If a line in the entries contains the string "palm", include that line in your answer.

Collected data entries:
##########

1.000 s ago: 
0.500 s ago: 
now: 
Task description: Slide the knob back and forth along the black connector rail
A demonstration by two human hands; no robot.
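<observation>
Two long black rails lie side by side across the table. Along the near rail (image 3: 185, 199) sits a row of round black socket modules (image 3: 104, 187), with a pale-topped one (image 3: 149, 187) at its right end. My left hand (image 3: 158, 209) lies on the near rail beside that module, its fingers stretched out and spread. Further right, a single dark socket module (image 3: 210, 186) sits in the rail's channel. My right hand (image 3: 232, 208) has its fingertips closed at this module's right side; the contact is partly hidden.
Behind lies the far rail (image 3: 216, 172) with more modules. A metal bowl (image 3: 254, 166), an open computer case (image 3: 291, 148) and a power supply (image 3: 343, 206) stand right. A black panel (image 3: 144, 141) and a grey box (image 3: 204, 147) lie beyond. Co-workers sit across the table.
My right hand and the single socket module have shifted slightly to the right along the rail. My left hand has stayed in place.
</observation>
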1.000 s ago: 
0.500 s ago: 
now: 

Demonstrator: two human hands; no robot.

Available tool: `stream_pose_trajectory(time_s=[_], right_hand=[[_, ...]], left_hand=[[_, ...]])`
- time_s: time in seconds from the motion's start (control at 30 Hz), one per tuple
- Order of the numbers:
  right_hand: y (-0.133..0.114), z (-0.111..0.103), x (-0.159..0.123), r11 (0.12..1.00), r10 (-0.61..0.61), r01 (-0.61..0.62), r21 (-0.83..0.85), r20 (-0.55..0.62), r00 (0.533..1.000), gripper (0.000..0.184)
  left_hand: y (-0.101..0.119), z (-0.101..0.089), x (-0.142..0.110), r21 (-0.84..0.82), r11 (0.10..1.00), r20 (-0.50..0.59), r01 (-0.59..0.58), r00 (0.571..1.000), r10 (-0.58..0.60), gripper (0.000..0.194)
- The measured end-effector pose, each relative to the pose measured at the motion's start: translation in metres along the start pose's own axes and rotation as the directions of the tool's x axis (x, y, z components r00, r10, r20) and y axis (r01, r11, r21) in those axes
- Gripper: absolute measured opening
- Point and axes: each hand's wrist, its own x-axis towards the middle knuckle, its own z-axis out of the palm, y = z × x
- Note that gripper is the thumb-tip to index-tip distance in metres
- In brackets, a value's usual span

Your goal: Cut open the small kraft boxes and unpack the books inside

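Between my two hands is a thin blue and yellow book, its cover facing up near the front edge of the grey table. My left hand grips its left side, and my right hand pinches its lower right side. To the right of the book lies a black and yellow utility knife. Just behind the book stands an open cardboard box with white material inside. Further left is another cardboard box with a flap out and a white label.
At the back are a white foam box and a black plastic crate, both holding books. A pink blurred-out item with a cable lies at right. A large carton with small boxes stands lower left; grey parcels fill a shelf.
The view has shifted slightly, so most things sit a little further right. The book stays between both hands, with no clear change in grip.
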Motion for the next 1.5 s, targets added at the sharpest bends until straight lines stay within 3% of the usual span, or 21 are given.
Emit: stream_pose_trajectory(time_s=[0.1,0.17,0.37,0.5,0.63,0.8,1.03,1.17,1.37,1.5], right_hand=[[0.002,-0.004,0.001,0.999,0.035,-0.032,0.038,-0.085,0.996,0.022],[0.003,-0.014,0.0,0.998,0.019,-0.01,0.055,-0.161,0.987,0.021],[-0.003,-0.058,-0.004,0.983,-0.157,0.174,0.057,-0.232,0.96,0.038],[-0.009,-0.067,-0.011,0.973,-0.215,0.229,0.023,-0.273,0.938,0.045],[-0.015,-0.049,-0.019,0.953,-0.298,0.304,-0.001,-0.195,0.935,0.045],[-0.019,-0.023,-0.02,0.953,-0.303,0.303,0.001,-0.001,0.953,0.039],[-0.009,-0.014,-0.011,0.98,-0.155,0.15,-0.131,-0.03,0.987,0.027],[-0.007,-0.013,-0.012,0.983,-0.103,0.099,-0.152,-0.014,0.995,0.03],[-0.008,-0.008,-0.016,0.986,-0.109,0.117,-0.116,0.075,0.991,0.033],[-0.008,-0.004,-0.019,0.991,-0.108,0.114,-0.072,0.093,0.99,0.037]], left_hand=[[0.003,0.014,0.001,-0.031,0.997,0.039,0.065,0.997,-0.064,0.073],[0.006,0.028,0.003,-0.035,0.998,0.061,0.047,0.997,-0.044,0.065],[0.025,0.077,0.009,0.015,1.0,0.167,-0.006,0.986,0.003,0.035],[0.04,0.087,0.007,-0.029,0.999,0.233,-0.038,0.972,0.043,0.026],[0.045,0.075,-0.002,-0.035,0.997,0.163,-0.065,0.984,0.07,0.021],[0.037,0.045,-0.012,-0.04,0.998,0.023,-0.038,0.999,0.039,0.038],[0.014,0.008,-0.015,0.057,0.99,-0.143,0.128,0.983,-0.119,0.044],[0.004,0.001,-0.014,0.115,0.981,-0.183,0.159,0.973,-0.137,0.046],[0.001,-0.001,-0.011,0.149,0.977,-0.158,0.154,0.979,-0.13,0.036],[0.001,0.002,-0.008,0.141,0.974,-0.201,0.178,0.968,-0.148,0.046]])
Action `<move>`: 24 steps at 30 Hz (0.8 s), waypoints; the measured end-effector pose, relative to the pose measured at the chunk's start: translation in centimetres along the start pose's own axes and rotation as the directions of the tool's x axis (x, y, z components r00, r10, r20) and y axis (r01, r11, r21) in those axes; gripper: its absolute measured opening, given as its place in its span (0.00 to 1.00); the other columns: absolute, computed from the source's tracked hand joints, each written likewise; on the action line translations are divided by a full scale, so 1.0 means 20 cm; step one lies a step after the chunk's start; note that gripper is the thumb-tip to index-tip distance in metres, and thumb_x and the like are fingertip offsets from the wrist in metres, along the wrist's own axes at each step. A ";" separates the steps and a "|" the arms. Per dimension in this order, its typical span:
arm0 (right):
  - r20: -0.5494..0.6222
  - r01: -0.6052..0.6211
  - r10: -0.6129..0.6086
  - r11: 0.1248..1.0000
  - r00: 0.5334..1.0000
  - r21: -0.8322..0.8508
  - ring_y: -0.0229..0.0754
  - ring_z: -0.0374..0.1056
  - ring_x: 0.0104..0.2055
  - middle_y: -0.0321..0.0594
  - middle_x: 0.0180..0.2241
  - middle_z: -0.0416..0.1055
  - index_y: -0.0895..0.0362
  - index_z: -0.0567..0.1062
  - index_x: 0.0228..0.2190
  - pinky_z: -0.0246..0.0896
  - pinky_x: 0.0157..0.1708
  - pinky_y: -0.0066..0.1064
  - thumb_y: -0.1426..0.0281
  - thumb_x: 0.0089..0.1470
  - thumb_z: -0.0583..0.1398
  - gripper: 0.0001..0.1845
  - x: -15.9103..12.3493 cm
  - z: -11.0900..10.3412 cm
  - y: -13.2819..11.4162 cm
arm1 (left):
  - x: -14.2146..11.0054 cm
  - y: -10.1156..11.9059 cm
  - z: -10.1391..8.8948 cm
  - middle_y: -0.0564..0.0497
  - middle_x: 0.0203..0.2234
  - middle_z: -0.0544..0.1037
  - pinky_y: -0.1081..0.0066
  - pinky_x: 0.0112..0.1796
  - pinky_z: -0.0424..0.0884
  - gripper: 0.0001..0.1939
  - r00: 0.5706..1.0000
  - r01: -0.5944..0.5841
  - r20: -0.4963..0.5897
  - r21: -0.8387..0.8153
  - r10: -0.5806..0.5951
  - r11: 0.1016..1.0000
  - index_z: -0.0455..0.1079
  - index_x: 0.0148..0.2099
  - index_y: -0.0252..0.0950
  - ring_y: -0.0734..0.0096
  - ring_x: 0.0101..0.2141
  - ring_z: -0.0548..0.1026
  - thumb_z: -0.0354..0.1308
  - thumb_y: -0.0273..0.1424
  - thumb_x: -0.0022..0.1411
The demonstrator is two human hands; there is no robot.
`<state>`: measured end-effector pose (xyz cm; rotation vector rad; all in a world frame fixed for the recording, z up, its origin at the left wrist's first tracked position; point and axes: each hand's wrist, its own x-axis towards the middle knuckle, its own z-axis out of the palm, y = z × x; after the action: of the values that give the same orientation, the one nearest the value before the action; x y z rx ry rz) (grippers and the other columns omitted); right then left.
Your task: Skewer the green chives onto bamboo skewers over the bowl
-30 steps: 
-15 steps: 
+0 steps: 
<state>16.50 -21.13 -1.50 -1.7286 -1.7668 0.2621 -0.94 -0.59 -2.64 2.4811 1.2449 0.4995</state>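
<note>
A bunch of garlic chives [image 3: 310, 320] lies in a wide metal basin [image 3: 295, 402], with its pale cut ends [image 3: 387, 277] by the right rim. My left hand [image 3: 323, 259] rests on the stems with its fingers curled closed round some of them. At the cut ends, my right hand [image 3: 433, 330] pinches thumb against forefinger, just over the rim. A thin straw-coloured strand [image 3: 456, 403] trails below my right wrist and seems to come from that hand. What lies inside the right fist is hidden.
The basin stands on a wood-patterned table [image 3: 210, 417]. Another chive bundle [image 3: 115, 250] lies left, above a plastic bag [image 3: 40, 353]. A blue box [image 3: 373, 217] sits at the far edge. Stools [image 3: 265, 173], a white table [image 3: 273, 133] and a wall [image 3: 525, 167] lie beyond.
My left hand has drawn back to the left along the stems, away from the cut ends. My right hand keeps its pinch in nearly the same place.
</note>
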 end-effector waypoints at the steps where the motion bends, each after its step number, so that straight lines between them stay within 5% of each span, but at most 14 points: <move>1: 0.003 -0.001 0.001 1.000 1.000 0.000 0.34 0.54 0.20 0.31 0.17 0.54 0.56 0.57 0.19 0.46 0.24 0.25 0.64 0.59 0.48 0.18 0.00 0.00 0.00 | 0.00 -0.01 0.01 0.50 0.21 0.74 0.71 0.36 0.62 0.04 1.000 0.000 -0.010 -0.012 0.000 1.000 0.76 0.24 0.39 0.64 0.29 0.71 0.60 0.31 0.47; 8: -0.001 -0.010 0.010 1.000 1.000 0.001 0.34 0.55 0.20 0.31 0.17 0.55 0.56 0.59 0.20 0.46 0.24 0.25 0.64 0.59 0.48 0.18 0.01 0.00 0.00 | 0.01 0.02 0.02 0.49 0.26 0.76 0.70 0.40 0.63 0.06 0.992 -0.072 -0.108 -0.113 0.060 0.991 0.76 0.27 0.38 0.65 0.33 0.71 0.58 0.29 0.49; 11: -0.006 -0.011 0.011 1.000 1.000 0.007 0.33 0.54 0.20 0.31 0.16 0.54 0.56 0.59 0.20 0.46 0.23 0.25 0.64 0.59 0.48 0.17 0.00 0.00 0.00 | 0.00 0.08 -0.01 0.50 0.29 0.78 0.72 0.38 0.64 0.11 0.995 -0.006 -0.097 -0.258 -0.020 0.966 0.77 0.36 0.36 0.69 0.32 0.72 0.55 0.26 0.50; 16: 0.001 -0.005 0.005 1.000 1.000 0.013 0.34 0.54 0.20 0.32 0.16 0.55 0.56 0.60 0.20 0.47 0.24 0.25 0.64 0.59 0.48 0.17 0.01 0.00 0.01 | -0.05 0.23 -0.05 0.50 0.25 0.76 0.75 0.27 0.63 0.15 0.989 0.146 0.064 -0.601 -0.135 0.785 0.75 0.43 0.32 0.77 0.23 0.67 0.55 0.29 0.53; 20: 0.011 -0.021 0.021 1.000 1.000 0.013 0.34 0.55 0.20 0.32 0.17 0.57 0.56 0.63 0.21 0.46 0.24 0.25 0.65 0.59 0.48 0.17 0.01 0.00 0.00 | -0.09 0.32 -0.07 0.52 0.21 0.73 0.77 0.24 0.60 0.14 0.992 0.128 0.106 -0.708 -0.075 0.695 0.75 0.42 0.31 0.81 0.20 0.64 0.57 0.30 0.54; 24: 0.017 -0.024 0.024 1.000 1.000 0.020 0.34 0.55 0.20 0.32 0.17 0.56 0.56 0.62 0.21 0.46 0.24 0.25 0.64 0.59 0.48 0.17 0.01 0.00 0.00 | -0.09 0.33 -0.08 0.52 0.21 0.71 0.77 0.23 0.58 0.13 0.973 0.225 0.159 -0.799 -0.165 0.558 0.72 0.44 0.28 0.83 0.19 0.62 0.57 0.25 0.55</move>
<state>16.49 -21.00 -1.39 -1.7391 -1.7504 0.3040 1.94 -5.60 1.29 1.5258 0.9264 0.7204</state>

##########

(Answer to this exercise)
- Point and axes: each hand's wrist, its own x-axis towards the middle knuckle, its own z-axis out of the palm, y = z × x
`<state>`: measured end-effector pose (xyz cm; rotation vector rad; all in a world frame fixed for the recording, z up, its origin at the left wrist's first tracked position; point and axes: each hand's wrist, its own x-axis towards the middle knuckle, its own z-axis out of the palm, y = z × x; after the action: of the values that give the same orientation, the one nearest the value before the action; x y z rx ry rz) (grippers and the other columns omitted); right then left.

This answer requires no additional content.